Une trace d’histoire
Le livre, s’il est un récit de la vie quotidienne à la Folie n’en élude pas pour autant l’Histoire. Il raconte la fuite des milliers d’Algériens chassés de chez eux et les exactions commises par l’armée française. Monique Hervo n’épargne rien ni personne. Viols, vols, tortures, douars incendiés sont le lot quotidien des populations algériennes. L’auteur revient aussi sur la journée du 17 octobre 1961 et ses conséquences. Evocation aussi du 3 juillet 1962 avec ce laconique » Proclamation de l’indépendance de l’Algérie » puis du 5 juillet » Journée inoubliable. Mémorable. Nuit vertigineuse. (…) Joie intense. Profonde. Débordante. « .
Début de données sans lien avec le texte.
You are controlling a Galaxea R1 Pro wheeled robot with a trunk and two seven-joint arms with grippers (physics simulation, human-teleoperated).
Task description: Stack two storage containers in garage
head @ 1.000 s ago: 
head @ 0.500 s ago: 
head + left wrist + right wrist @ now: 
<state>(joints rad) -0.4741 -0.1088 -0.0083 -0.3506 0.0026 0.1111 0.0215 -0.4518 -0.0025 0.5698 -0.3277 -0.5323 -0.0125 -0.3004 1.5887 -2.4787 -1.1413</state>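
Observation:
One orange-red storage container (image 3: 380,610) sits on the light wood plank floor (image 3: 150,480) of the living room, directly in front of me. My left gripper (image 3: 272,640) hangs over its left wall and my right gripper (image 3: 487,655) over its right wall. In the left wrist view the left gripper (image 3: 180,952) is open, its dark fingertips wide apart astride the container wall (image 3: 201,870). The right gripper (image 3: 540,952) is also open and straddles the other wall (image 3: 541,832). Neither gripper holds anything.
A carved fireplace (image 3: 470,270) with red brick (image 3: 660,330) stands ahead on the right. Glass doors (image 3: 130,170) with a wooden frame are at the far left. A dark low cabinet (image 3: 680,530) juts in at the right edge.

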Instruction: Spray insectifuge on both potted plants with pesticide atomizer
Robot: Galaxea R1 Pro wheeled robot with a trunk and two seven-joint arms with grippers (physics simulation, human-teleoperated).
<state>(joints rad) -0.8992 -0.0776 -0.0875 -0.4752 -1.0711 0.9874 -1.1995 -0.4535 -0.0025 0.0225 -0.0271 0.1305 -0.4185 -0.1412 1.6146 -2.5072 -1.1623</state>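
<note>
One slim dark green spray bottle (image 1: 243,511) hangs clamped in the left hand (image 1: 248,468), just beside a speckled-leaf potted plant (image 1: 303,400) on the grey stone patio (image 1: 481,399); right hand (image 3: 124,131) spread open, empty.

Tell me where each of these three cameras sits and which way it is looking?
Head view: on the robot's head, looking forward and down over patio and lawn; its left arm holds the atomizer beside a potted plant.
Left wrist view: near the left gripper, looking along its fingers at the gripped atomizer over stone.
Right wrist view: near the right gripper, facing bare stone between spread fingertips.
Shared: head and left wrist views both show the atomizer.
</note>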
Le livre n’est pas qu’une succession de moments tristes et noirs. Monique Hervo évoque aussi la formidable solidarité qui régnait à la Folie : » Ils sont financièrement pauvres mais tellement riches en qualités humaines et en sentiment de solidarité « . Elle raconte aussi l’honneur que se faisaient ces gens qui n’avaient rien à envoyer chez eux à faire parvenir les fameux » mandats « . Et rend honneur à ceux et celles qui ont accepté d’ouvrir les yeux sur l’horreur et d’aider les résidents de la Folie. Mais Chroniques du bidonville est surtout un hommage à ces Algériens qu’on appelait à cette époque les Français musulmans. Etrange pour un pays qui se disait laïc depuis 1905. Mais la France n’en était pas à une contradiction près.